**Instructions for the task:**
Output the full listing exactly as written, with no pictures in it.

____________________

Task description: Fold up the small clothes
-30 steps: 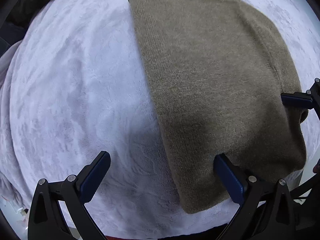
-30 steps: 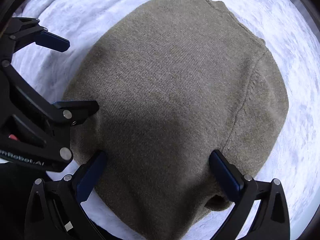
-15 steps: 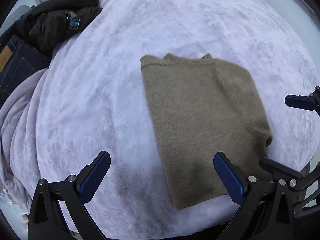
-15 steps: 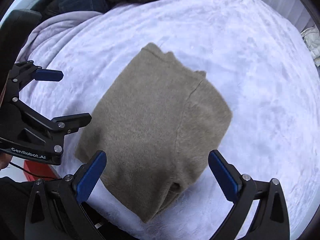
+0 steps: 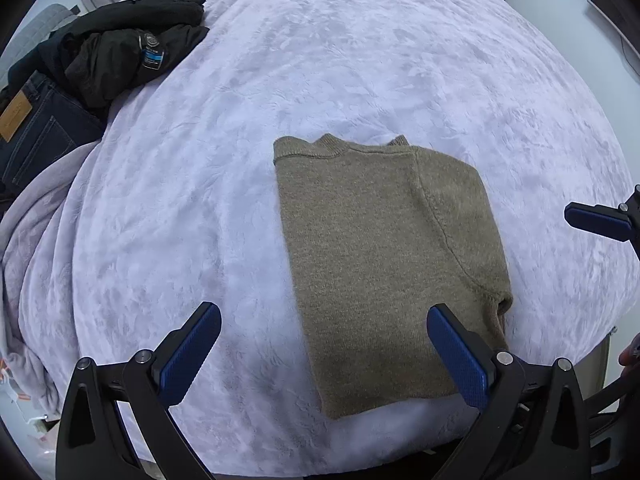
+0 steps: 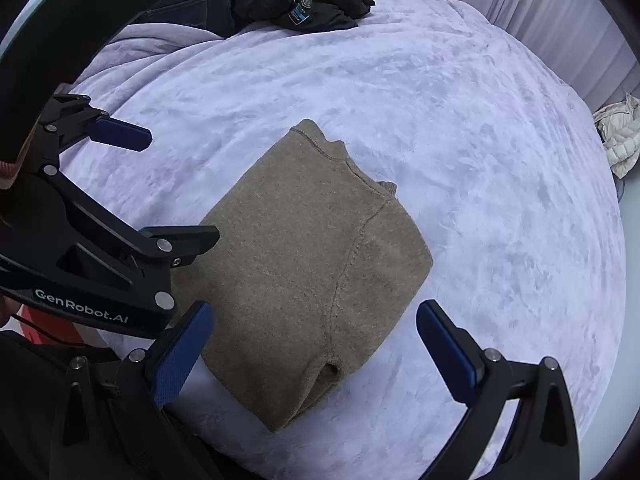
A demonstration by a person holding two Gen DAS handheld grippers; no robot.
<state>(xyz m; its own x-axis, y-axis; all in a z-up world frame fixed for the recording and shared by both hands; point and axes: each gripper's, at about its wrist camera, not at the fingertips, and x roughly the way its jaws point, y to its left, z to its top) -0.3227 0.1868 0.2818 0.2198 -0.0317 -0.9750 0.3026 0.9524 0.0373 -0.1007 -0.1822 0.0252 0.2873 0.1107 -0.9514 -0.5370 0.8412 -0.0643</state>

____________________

**Output below:**
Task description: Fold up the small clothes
-30 steps: 
-30 steps: 
-15 steps: 
-15 steps: 
+0 steps: 
+0 steps: 
A demonstration by a person holding two Gen DAS handheld grippers; no robot.
<state>(xyz m; its own x-axis, y-axis; all in a z-up world frame fixed for the recording and shared by both hands; point and axes: each gripper's, at about its wrist camera, not at the fingertips, and x roughly the way its jaws point, y to its left, z to its top) -0.3227 0.1868 0.2818 0.2198 -0.0317 -0.9750 0.3026 0.9524 0.0373 -0.1007 -0.1822 0.0252 0.2873 0.1107 -0.9514 -0.5370 0.8412 -0.0643</state>

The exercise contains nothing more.